§ **AIM OF THE TASK**
Please restate each line of the data below exactly. Omit all images.

§ **COLLECTED DATA**
◆ ◆ ◆ ◆

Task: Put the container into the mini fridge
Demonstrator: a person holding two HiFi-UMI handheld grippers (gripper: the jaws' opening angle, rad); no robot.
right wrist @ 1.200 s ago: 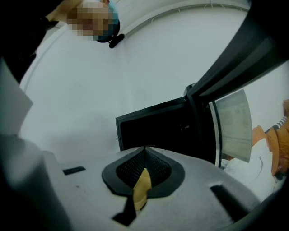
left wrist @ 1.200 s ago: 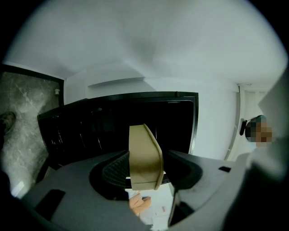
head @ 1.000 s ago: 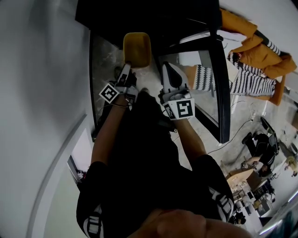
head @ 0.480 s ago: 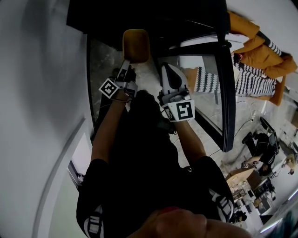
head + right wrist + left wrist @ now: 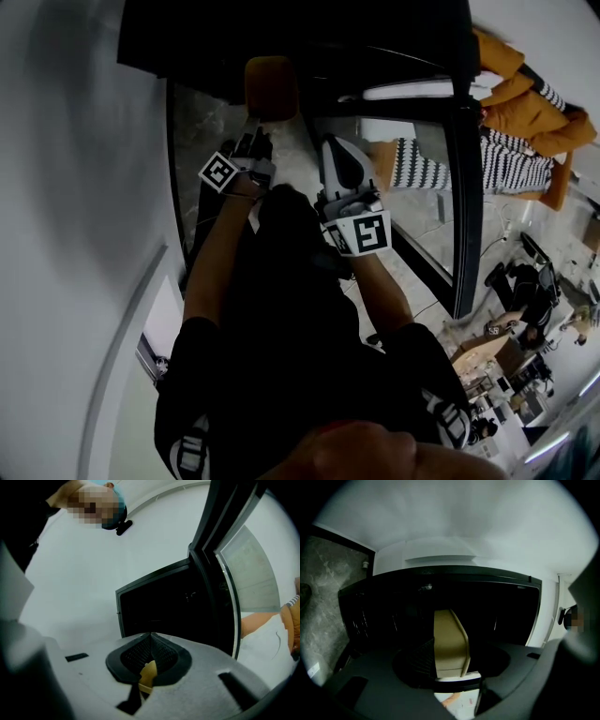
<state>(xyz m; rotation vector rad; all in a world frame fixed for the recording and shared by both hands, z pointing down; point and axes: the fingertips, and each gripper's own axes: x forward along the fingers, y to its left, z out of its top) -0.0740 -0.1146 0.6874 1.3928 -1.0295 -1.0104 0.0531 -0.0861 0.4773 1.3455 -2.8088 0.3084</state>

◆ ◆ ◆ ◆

§ **ANSWER FOR THIS EXERCISE**
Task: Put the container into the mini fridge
Demonstrator: a person holding two HiFi-UMI handheld grippers (gripper: the jaws' opening angle, rad); no robot.
right wrist @ 1.200 s ago: 
left wrist @ 1.200 s ago: 
head @ 1.000 s ago: 
head @ 0.480 s ago: 
head + right wrist + left wrist @ now: 
<state>(xyz m; rotation vector rad; all in a world frame fixed for the recording and shared by both hands, z pointing down; point and axes: the fingertips, and each gripper's own axes: x forward along the fingers, y to its left, z out of its top) -0.0740 -0.1146 0.6874 1.3928 -1.0295 -1.0104 0.0531 -0.0861 0.4773 1.3455 -2.8088 0.3084</state>

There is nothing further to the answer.